Two more brands to consider: SIG SAUER and Kahr Arms.
Kahr is a relative newcomer to the gun scene. Founded by the son of the man who headed the Unification Church (the “Moonies”), Kahr makes small and medium-sized handguns with steel or polymer frames. They’re all single-stack, striker-fired designs.
SIG is . . . SIG. Their guns used to be designed in Switzerland and made in Germany. Nowadays SIG make slides and other components in the United States, as well. They have a reputation for quality and precision. They were late to the polymer frame pistol party, but have been making up for lost time.
Same method as before: every review in Gun Tests magazine back to 1996. A gun’s judged as “broken” if it stopped working, shed parts, or physically disintegrated in some way. A gun classified as “unreliable” if it had failures to fire, feed, extract or eject that were not attributable to a documented problem with the ammunition. An obviously defective part like a single bad magazine would not render a gun “unreliable” if the manufacturer’s regular magazines worked when the bad magazine was replaced like-for-like.

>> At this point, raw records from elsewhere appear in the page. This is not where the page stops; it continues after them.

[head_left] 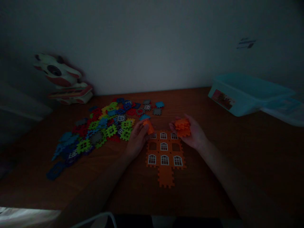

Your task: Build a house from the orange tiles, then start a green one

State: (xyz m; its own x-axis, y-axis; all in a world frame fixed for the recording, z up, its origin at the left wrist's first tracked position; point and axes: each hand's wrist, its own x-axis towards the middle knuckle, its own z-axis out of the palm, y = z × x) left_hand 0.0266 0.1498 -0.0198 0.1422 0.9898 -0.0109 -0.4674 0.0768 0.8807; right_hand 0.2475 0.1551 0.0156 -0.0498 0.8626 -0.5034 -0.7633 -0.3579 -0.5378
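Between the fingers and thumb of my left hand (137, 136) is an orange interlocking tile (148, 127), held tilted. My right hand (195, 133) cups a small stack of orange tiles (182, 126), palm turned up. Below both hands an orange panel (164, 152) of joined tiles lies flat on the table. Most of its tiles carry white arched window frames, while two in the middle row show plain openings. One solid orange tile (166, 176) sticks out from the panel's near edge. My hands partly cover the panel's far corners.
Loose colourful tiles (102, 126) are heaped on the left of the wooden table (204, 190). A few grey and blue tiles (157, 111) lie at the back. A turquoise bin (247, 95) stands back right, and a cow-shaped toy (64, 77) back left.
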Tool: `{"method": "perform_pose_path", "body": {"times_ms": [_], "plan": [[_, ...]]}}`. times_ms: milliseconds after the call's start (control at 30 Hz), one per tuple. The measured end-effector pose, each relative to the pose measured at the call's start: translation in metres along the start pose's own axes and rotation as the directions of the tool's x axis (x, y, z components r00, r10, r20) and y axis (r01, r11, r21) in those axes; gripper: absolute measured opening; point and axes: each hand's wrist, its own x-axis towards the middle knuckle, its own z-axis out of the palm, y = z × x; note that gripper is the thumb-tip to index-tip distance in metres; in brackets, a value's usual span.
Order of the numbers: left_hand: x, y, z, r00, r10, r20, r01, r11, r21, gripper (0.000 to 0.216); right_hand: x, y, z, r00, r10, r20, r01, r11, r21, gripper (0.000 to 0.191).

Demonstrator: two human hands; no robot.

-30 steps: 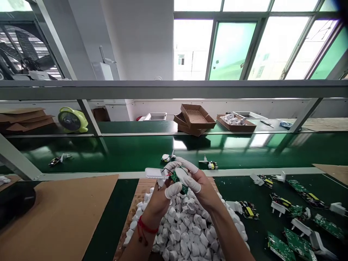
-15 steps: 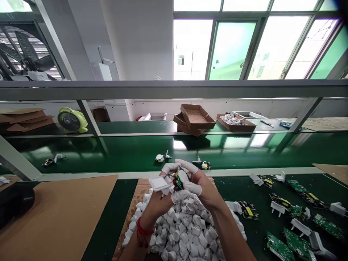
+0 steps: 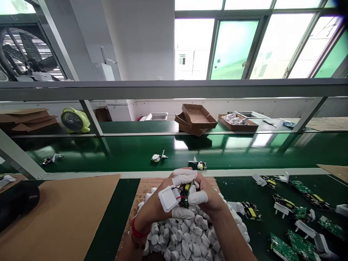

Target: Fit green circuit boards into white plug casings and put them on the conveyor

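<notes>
My left hand (image 3: pixel 169 182), with a red string bracelet (image 3: pixel 139 233) at its wrist, and my right hand (image 3: pixel 208 195) both grip a small circuit board (image 3: pixel 186 194). White finger cots cover several fingertips of each hand. Yellow and green parts show between the fingers; the rest of the board is hidden. Red and black wires join it to a square white plastic piece (image 3: pixel 168 199), which hangs tilted over my left wrist. Directly below lies a heap of small white caps or cots (image 3: pixel 185 235) on a piece of brown cardboard (image 3: pixel 127 232).
Several circuit boards (image 3: pixel 284 248) with white plastic parts lie at the right. A cardboard sheet (image 3: pixel 62 214) covers the left. Beyond the pale ledge, a green belt (image 3: pixel 130 156) carries a few small assemblies (image 3: pixel 201 165). Cardboard trays (image 3: pixel 198 116) and a green fan (image 3: pixel 74 120) stand behind.
My hands have turned the circuit board and come slightly lower. The white piece has tilted toward my left wrist. The assemblies on the green belt have slid a little to the left.
</notes>
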Motion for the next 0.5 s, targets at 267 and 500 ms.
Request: {"method": "perform_pose_path", "body": {"times_ms": [267, 500], "plan": [[-0.025, -0.014, -0.035, 0.908, -0.081, -0.412, 0.083, 0.996, -0.011, 0.033, 0.009, 0.006, -0.006, 0.934, -0.127, -0.334, 0.061, 0.978, -0.202, 0.049], [-0.021, -0.002, -0.047, 0.922, -0.065, -0.382, 0.079, 0.997, 0.022, 0.044, 0.01, 0.016, -0.011, 0.997, -0.029, -0.073, -0.053, 0.445, -0.894, 0.019]]}}
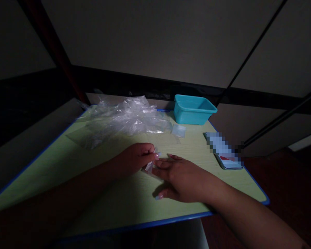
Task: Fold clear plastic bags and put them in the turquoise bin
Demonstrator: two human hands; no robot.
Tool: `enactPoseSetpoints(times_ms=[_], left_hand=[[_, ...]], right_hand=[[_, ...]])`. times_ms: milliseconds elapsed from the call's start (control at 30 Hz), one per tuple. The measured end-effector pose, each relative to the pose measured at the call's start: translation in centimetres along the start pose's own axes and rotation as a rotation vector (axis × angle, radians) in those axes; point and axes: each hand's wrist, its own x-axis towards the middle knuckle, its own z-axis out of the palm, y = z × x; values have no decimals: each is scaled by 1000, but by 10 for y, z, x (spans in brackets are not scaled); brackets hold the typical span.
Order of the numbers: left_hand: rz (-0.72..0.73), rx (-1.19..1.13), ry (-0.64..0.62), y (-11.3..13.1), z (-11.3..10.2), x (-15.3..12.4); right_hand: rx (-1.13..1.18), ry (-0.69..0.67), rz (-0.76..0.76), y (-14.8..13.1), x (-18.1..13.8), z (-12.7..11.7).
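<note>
Table (114,211), well inside edges: left hand (134,159) pinches bag (149,167).

Glossy clear plastic bags (124,119), matt smooth table (114,204).

We see a pale green table (119,207) with a blue edge. At its far side lie a pile of clear plastic bags (124,119), a flat packet (178,130) just beside it, and a teal tub (194,110). A phone (229,160) lies near the right edge. Mid-table, our right hand (184,180) rests flat, its fingers on a small clear bag (149,167) that our left hand (136,159) pinches.
</note>
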Motion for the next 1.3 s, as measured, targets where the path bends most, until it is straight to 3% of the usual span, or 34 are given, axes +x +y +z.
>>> enactPoseSetpoints(times_ms=[167, 333, 500, 633, 933, 1300], left_hand=[[0, 93, 6, 8, 1, -2], [191, 649, 168, 16, -3, -9], [137, 922, -3, 9, 4, -20], [125, 958, -124, -1, 8, -20], [292, 884, -213, -1, 7, -14], [310, 904, -173, -15, 10, -11]], right_hand=[[15, 1, 0, 0, -1, 0], [19, 2, -5, 1, -2, 0], [21, 5, -19, 2, -1, -1], [31, 5, -10, 1, -1, -1], [51, 9, -20, 3, -2, 0], [121, -16, -97, 8, -4, -16]])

Not a huge dataset of Kahr tests to draw on. Kahr specifically states in their owner’s manuals that you must fire 200 rounds through their guns before you can consider them reliable. In 4 of the 9 guns tested, there were reliability issues during the break-in period. In each case, however, the guns ran perfectly after the break-in was completed.
Four of the 36 centerfire SIG pistols tested were unreliable: a P239, a P226 (during break-in period) a SP2340 (during break-in period) and a P250.
Three of the 39 SIGs that were tested were .22 target guns: two Mosquitos and a Trailside Target. Both Mosquitos were unreliable, and one of them fired when the gun was out of battery. The Mosquito has a troubled reputation, much like the Walther P22.